Nor can the EU draw the necessary strength from its members. Common foreign and defense policy requires unanimous consent, and that is rarely available for Indo-Pacific operations. Members have approved only two actions on the region’s periphery against non-state threats to global shipping. Moreover, the members currently remain focused on European security, and those with the capacity for extra-regional operations, such as France and Germany, have sent only smaller deployments to the Indo-Pacific.
Brussels also lacks the influence to bring together a preponderant multilateralist coalition. Neither Washington nor Beijing has the incentive to join an EU-led bloc that advocates for constraining its interests, and they already have their own security ties in the region. For instance, China and Russia enjoy a ‘no limits partnership’, while Australia, Japan and South Korea regard their alliances with the US as the cornerstones of their defence strategies.
The EU does have a strategic partnership with ASEAN, but that group’s members have little weight in the region, accounting for just 15.9% of the Indo-Pacific population and 10.4% of the regional GDP. Moreover, these states generally abide by the geopolitical mantra of ‘don’t make us choose’—to the extent that seven of the 10 ASEAN members maintain security ties with both China and the US.
Neither can Brussels leverage its economic heft for diplomatic gain.

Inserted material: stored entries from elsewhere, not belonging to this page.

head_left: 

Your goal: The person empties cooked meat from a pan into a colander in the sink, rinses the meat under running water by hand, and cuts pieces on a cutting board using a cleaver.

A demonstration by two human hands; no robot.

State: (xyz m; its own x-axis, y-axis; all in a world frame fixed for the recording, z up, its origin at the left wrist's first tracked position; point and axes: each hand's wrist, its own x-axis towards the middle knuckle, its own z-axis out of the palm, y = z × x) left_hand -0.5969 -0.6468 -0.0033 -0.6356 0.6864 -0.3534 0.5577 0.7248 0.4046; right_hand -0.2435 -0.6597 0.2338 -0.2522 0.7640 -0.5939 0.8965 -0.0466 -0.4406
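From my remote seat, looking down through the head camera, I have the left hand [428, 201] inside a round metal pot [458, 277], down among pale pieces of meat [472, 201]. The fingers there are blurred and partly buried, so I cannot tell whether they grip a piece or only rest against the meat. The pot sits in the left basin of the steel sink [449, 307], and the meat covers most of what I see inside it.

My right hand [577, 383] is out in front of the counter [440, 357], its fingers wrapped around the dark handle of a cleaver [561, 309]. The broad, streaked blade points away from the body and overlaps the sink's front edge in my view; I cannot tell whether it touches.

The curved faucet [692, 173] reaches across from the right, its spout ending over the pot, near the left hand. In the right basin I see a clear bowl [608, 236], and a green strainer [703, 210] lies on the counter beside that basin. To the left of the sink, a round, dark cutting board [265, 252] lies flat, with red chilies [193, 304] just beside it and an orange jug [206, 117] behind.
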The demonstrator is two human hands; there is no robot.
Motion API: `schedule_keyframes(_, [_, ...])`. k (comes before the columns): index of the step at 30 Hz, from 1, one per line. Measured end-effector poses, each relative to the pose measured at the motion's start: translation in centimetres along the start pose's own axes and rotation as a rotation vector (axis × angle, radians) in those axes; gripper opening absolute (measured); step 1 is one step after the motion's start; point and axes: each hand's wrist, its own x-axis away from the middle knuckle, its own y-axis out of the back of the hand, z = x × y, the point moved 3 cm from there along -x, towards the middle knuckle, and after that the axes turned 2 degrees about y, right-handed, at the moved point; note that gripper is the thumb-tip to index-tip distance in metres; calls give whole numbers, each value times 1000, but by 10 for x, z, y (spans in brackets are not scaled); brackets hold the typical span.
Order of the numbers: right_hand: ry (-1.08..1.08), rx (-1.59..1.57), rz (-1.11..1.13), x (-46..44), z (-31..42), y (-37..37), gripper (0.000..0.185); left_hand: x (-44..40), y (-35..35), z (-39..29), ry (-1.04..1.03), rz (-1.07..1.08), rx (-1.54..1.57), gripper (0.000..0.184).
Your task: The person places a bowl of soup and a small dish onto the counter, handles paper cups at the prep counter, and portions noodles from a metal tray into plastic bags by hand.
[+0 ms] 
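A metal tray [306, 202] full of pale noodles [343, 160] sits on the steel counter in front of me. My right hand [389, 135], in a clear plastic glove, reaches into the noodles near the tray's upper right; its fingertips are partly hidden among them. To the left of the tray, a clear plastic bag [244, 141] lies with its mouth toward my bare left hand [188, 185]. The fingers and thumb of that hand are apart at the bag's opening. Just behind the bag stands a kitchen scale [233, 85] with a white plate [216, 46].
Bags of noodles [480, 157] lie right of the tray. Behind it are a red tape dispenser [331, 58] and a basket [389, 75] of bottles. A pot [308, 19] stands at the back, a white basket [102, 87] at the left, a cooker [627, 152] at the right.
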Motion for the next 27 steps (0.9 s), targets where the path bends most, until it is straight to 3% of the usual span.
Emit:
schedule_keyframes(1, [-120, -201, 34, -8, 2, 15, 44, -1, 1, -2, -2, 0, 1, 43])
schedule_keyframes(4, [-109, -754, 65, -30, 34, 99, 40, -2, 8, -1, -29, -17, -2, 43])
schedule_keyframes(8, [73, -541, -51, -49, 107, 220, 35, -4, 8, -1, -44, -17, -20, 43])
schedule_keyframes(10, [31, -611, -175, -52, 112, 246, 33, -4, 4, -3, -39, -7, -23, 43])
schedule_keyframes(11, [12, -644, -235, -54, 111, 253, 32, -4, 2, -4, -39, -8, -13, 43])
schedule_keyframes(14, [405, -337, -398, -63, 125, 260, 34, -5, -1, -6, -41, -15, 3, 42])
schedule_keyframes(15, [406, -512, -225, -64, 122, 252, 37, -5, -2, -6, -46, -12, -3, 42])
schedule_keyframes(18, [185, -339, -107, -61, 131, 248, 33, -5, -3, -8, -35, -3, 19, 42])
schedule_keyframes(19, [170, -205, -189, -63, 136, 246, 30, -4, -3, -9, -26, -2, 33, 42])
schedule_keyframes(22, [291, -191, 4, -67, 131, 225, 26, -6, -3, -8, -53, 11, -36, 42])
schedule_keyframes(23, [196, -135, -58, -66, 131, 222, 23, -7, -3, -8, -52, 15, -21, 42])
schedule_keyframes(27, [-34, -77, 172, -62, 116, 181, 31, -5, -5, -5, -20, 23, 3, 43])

The EU has a smaller share of regional imports and exports than China or the US. It’s also less valuable as a trading partner for most of the Indo-Pacific states (including six of the 10 largest regional economies).

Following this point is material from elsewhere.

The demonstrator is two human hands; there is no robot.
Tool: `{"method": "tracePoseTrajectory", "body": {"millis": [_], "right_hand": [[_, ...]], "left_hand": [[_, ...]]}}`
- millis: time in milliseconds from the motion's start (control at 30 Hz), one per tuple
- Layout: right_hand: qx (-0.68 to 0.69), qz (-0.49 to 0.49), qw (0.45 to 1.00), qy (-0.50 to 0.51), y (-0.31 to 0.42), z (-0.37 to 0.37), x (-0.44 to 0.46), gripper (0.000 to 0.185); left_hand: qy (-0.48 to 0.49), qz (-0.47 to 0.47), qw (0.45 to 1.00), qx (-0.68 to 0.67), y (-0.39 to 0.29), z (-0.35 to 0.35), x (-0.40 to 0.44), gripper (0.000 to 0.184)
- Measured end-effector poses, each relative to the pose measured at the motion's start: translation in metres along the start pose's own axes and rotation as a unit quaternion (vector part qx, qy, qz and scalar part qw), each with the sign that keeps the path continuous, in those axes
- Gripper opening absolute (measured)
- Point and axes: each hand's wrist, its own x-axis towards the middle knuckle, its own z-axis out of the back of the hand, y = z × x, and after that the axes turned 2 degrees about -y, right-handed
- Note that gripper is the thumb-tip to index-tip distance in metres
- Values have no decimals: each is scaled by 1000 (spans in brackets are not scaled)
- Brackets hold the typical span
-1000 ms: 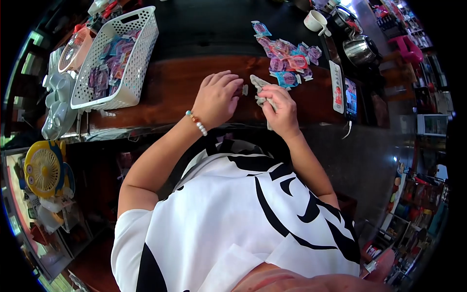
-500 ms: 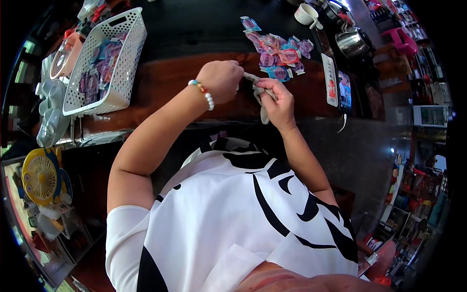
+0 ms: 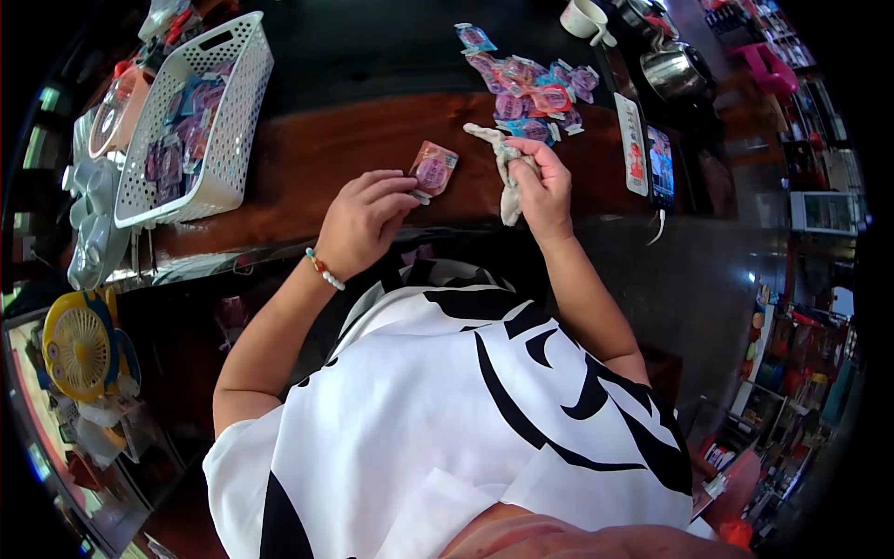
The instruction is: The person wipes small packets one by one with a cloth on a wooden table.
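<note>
My left hand (image 3: 365, 222), wearing a beaded bracelet, has its fingertips closed on the lower left edge of a small pink-orange packet (image 3: 435, 170). The packet shows a round purple print and is over the front part of the wooden table. To its right, my right hand (image 3: 544, 191) grips a crumpled greyish-white cloth (image 3: 508, 191), one end of which sticks out toward the upper left. Just beyond that hand lies a loose pile of similar packets (image 3: 521, 86) in purple, pink and blue.
At the left stands a white perforated basket (image 3: 244, 102) with more packets inside. Clear plastic trays (image 3: 93, 219) and a yellow fan (image 3: 78, 347) are farther left. On the right are a phone (image 3: 660, 168), a white strip (image 3: 630, 144), a white cup (image 3: 583, 20) and a metal kettle (image 3: 674, 73).
My left hand has moved down and left, away from the cloth, and the pink-orange packet now shows at its fingertips. My right hand still holds the cloth at nearly the same spot.
</note>
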Motion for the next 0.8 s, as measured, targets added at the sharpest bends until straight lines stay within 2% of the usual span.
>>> {"method": "tracePoseTrajectory", "body": {"millis": [67,133,167,267,333,467,567,733,800], "right_hand": [[-24,-1,1000,-2,3,-9,-2,19],[-93,112,988,42,9,-30,-7,20],[-198,221,951,89,23,-37,-10,23],[-291,358,867,190,22,-62,-13,20],[-304,368,860,180,10,-64,-5,21],[-344,322,875,108,1,-61,16,19],[-359,312,874,97,4,-68,18,17],[-325,347,858,192,19,-75,-10,17],[-317,333,863,209,19,-71,-19,23]], "left_hand": [[-11,11,1000,17,-4,-3,-10,19],[-22,20,999,33,-8,-4,-12,21],[-29,20,999,37,-10,-5,-10,21],[-46,18,998,47,-8,-9,-11,21],[-43,25,997,54,-8,-10,-11,20],[-58,23,997,46,-10,-10,-10,19],[-61,19,997,54,-10,-12,-10,18],[-83,30,996,10,-7,-12,-15,22],[-103,33,994,1,-9,-12,-14,21]]}}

Lastly, there is too much at stake for the US and China in the Indo-Pacific for the EU to introduce effective multilateralism. Both the US and China are uncompromising in their quest to be the dominant influence in the region and in their strategies over key matters such as Taiwan, and will cooperate only on less sensitive issues, such as climate change.
Despite the confidence of Brussels, the EU cannot provide a multilateralist alternative for stabilizing the Indo-Pacific: it doesn’t have a plausible strategy for ameliorating the core tensions; and it is too weak and peripheral to instil multilateralist rules within the region. Instead, Brussels should back the US’s initiative to build a free and open Indo-Pacific, which espouses similar rules-based preferences to the EU’s own Indo-Pacific strategy.